═════ MATERIAL PROVIDED

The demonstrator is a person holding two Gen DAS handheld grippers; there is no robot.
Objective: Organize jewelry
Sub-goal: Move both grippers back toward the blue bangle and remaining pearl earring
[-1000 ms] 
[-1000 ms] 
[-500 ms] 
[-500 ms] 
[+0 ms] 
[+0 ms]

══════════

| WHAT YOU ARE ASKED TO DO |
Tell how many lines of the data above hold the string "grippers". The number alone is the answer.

| EXERCISE ANSWER |
2